Qu’apportera votre première saison chez les pros à votre saison de cyclo-cross ?
C’est indéniable : j’ai pris de la force. La plus petite course que j’ai dû faire chez les pros, c’était 190 bornes. Forcément, on prend de la caisse. Même si je n’ai que 31 jours de course. Je sens déjà que j’ai progressé alors je n’imagine même pas avec un Grand Tour dans les jambes ! Cela n’a rien à voir avec le niveau amateur. Je sens que je suis bien plus puissant. Que j’ai bien plus de force. Si j’arrive déjà à me rapprocher de Francis, c’est aussi parce que la saison de route a porté ses fruits.

Cela vous permettra-t-il de viser plus haut en Coupe du Monde ?
J’ai pu courir avec des Espoirs belges à Baden mais c’était le début de la saison de cross et c’était difficile d’en tirer des enseignements. Je n’ai pas terminé très loin du champion d’Europe Michael Vanthourenhout. Tout est relatif. On était le 15 septembre, je n’étais pas très bien. On ne peut pas se baser sur cela. Ce week-end, la Coupe du Monde de Valkenburg marque le premier grand test. Le niveau chez les Espoirs est très relevé entre Wout Van Aert et Mathieu Van Der Poel qui fait un début de saison assez tonitruant. On a quand même un sacré niveau ! Valkenburg sera un bon test. Je ne veux rien dire avant. L’an dernier je termine 12ème de la Coupe du Monde sans les avoir préparées puisque ce n’était pas la priorité. Cette année, ça l’est un peu plus. J’ai bien travaillé. On verra ce que ça donnera à Valkenburg.

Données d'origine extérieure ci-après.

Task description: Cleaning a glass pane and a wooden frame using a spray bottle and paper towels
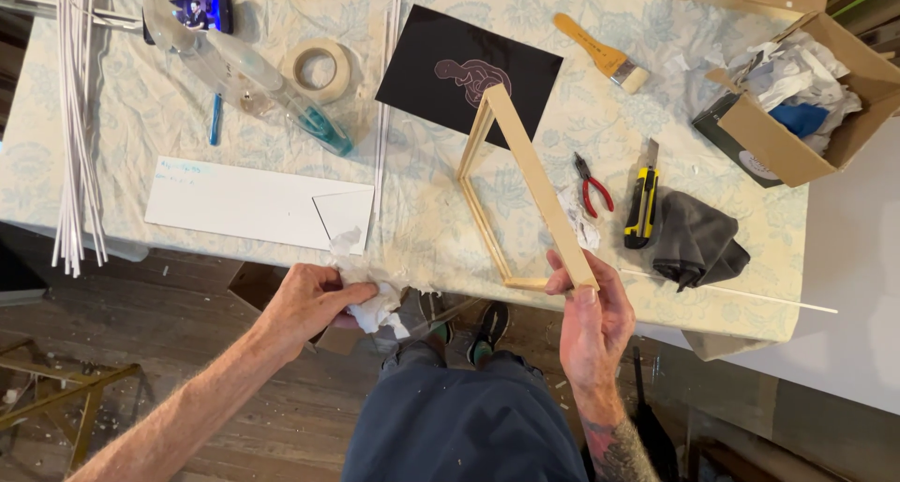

Quel souvenir gardez-vous de ce circuit qui marquera le début de la Coupe du Monde ce week-end ?
C’est un circuit très difficile, puisque tracé sur les pentes du Cauberg. Il y a du dénivelé. Ça monte, ça descend, un peu à l’image de Namur. Avec celui de la Citadelle, c’est l’un des circuits les plus difficiles de l’année. L’an dernier, je n’avais pas de super sensations et j’avais pas mal souffert. Cette année, je pense que les sensations sont meilleures. J’espère que j’en sortirai avec un meilleur souvenir dimanche !

Propos recueillis le 15 octobre 2014.